■ How to complete this task ■
Would you go through the records below and copy each line with the string "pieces"?

(Saved data entries)
=-=-=

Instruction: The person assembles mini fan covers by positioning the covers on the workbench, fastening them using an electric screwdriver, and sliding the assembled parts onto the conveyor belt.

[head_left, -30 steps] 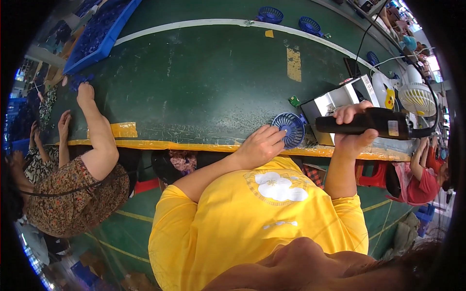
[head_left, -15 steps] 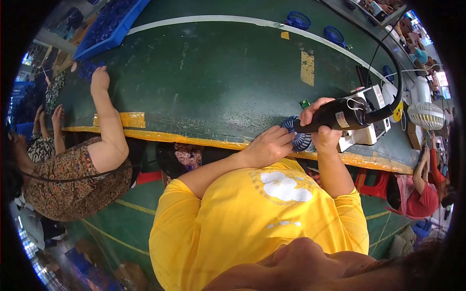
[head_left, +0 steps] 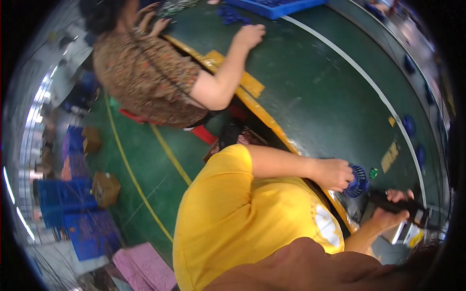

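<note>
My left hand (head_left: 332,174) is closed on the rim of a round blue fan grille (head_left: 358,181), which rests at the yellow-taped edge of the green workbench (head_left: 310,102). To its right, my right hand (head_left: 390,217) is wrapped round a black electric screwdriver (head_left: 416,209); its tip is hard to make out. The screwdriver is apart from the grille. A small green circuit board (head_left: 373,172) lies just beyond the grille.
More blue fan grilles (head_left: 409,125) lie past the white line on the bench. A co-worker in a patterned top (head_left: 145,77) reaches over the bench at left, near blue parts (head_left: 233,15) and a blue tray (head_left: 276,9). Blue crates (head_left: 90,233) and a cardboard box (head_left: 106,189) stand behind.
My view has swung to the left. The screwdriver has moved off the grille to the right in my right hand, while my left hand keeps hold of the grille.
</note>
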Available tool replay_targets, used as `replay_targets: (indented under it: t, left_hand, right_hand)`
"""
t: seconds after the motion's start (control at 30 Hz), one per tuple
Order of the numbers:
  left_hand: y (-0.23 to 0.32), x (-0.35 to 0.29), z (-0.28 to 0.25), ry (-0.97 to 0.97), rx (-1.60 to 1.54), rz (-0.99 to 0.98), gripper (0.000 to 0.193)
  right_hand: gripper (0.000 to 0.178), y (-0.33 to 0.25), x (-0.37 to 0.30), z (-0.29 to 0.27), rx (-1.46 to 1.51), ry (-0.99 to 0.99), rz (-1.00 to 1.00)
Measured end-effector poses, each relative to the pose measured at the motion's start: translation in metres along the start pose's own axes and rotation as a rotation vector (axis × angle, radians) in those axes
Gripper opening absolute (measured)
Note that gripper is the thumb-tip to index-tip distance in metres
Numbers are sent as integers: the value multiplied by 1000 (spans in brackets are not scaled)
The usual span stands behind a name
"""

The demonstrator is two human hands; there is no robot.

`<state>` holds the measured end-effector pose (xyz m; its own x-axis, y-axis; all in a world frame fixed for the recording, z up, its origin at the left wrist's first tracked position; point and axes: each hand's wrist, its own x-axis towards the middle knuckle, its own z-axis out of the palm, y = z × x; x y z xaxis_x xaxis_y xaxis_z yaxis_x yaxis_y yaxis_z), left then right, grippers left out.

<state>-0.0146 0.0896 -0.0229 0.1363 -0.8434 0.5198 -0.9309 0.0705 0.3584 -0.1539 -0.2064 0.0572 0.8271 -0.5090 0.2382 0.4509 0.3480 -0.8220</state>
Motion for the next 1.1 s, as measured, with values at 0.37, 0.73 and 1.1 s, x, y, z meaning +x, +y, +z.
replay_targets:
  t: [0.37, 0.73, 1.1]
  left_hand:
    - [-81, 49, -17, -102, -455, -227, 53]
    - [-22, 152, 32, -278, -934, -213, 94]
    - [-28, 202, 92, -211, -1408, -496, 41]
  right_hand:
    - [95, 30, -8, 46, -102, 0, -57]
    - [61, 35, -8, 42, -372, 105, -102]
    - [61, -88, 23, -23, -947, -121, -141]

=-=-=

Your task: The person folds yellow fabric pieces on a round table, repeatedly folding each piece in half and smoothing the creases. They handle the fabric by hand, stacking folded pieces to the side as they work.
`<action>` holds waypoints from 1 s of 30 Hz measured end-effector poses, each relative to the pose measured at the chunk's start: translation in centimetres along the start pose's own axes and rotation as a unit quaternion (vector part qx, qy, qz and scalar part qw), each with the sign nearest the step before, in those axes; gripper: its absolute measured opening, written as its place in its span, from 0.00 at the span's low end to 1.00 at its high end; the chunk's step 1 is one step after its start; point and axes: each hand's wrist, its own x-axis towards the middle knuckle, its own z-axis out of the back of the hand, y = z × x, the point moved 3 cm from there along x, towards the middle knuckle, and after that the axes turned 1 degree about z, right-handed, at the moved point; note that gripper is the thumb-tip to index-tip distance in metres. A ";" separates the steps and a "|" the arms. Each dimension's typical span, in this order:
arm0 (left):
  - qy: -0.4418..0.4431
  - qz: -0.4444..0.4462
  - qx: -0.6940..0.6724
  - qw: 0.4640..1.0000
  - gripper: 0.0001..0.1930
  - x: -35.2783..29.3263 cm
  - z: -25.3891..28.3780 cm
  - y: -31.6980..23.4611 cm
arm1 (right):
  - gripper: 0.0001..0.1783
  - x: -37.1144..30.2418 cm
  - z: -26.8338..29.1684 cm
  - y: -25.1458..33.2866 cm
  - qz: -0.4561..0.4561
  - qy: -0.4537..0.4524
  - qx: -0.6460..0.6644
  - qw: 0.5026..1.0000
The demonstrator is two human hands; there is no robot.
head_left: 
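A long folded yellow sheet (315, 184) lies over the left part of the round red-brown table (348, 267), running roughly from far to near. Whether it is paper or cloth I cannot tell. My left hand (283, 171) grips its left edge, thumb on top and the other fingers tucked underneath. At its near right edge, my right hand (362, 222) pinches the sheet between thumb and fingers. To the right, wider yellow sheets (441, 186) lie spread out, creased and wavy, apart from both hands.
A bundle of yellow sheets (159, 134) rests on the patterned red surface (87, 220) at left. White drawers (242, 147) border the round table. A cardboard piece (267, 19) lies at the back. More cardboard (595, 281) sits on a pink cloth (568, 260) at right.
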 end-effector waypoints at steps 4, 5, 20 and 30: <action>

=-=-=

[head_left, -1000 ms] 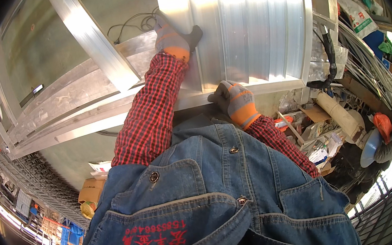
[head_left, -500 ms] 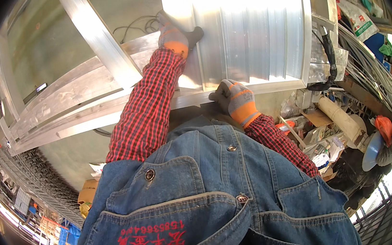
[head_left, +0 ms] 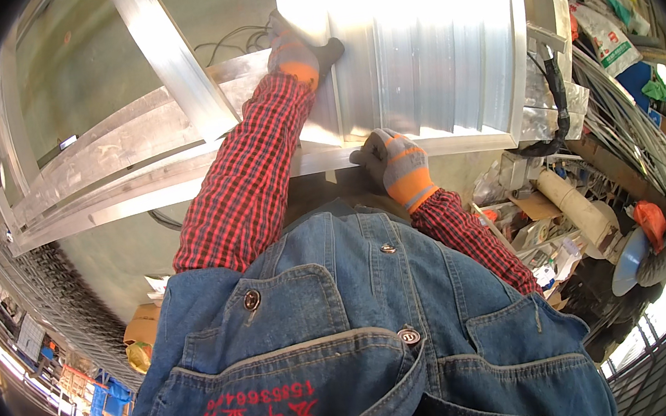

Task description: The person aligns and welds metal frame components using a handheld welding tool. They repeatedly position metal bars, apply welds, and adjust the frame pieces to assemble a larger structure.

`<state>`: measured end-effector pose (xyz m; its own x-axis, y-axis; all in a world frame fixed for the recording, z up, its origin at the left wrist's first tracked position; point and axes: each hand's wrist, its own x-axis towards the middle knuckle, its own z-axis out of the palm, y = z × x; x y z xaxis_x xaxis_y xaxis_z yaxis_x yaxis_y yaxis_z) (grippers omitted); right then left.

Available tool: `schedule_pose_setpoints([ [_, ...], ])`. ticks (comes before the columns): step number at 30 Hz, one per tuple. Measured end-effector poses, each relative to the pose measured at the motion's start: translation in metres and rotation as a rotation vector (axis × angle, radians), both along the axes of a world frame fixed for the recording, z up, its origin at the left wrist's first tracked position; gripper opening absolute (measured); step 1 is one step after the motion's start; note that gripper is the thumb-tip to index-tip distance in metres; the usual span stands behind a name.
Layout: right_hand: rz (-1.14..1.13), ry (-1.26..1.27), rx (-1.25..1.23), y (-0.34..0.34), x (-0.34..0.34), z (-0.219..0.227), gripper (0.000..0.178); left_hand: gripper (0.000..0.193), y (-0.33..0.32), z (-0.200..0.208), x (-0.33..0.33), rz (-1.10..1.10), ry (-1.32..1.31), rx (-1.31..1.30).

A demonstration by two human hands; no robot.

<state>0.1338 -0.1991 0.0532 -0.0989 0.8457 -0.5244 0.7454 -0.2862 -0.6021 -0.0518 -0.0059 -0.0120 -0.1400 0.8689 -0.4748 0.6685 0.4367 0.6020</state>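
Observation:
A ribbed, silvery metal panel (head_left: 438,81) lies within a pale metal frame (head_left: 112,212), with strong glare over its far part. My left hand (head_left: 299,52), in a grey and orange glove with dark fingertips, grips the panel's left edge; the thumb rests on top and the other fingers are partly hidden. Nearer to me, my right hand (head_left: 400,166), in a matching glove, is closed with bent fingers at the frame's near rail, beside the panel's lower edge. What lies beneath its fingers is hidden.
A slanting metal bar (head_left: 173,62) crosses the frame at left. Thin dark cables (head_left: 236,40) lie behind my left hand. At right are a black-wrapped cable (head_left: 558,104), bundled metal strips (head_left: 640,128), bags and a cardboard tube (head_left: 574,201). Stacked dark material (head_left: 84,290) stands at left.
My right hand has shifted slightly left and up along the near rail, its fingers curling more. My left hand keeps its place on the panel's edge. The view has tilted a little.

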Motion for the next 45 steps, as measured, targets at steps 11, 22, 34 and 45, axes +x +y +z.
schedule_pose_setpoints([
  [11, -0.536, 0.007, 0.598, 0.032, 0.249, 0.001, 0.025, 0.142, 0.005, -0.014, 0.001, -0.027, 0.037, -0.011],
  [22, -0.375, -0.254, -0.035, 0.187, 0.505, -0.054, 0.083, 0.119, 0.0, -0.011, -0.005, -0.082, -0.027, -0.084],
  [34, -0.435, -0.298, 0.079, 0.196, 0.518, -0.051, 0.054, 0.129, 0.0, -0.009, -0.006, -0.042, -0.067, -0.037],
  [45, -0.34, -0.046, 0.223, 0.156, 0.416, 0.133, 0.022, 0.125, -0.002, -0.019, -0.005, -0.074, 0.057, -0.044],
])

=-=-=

■ Solution to this task ■
Your task: The person folds yellow fabric pieces on a round table, repeatedly folding each piece in half and smoothing the creases. They handle the fabric by hand, stacking folded pieces to the side as they work.
Task description: The person aligns and welds metal frame components using a handheld welding tool. They repeatedly position metal bars, apply welds, and adjust the frame pieces to assemble a larger structure.

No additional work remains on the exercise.